On costs, the Texas eviction costs a landlord faces include a court filing fee of $54 to $125, a sheriff lockout fee of $50 to $175, and attorney fees that range from $500 to $3,500 depending on complexity. Texas eviction laws does not require just cause for eviction, imposes no rent control at the state level, and actively preempts local rent-control ordinances under TX Local Gov Code § 214.902, so landlords in Bee County face no patchwork of local price caps or cause requirements on top of state law.

With a poverty rate of 18.6% and a renter share of 36.5% across the county, the tenant pool here includes a meaningful share of cost-burdened households; the city-by-city grid above shows exactly where that pressure concentrates so landlords can price screening standards and reserves accordingly.

Historical eviction filings in Bee County

From 2018 to 2018, eviction filings in Bee County increased. The peak was 122 filings in 2018.1

Data covers 2000–2018, the full span of the Princeton Eviction Lab's national county court-records dataset.

How Bee County compares

Bee County's average eviction risk score of 2.1/10 puts it in close company with its Texas peer counties: Willacy County (2.1), Van Zandt County (2.09), Milam County (2.08), Medina County (2.13), and Gray County (1.98). All five peers fall within a 0.15-point band, confirming Bee County is representative of mid-tier Texas markets rather than an outlier.

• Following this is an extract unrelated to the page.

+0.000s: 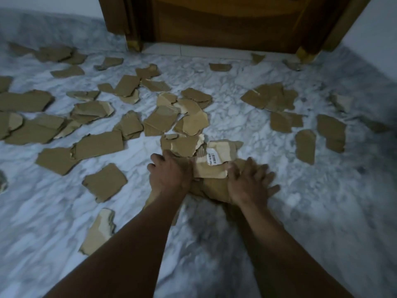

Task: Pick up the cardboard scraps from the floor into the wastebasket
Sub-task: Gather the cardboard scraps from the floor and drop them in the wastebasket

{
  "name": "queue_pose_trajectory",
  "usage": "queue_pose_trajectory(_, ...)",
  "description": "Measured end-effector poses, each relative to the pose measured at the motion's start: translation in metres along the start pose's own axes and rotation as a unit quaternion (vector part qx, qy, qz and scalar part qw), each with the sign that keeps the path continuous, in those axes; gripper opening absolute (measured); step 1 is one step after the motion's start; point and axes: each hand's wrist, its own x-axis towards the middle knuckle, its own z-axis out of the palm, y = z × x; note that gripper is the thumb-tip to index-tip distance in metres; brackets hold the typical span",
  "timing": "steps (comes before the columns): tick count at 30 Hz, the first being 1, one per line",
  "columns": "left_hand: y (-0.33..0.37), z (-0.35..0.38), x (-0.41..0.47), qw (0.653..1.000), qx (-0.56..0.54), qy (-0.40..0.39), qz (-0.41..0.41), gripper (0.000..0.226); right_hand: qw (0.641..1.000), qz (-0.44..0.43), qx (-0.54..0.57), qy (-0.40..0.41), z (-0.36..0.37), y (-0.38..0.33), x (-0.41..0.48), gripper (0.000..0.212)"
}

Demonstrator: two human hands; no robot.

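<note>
While leaning over a grey-veined marble floor (322,211), facing a wooden door (225,24) standing well beyond both hands. Looking down at torn cardboard scraps (98,145) lying scattered over the floor to the left, to the right and ahead of the hands, many overlapping. Holding a heap of scraps (214,188) between the hands, resting on the floor. Curling the left hand (169,175) round the heap's left edge, fingertips tucking under a scrap. Pressing the right hand (249,181) flat on the heap's right side, fingers spreading wide and blurring. Framing between both hands a pale scrap (217,168) lying on top, bearing a white barcode label (212,158).
</note>
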Motion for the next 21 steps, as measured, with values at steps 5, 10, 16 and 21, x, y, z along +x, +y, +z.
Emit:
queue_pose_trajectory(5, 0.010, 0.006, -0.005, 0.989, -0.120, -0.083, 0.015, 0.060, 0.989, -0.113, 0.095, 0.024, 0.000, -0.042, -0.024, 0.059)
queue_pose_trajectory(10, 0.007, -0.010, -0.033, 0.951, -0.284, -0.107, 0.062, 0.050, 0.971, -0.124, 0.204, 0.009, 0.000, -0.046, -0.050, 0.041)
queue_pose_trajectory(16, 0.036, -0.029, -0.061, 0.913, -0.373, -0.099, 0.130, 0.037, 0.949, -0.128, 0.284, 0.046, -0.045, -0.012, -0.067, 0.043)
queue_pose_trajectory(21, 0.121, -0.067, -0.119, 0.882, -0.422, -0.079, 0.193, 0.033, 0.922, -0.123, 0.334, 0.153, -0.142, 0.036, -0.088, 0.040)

Within Texas, Bee County ranks 96 of 254 counties by eviction risk, meaning 95 counties are riskier and 158 are less risky. It sits in the middle third of the state, a meaningful endorsement for landlords seeking predictable operating conditions without the compressed cap rates of the lowest-risk rural markets.

Peer counties in Texas

Same state, closest by population and Eviction Risk Score
Peer county
Hopkins County eviction risk
2.6
/ 10 · Low
Pop. 18.2K
Peer county
Llano County eviction risk
2.5
/ 10 · Low
Pop. 18.6K
Peer county
Fannin County eviction risk
2.5
/ 10 · Low
Pop. 19.1K
Peer county
Gray County eviction risk
2.5
/ 10 · Low
Pop. 18.0K

Where eviction risk concentrates in Bee County

Top cities + top neighborhoods · click any card for the full breakdown

Top cities by population

Frequently asked

Frequently asked questions about Bee County

Q1

Why is rent-to-income ratio 37.5% in Bee County?

Rent-to-income ratio of 37.5% reflects the ratio of average gross rent to average household income across 12 cities in Bee County.
Q2

What court hears evictions in Bee County?

Texas state court hears unlawful detainer or summary process actions in Bee County. See the Texas eviction laws eviction-process guide for court name and procedure.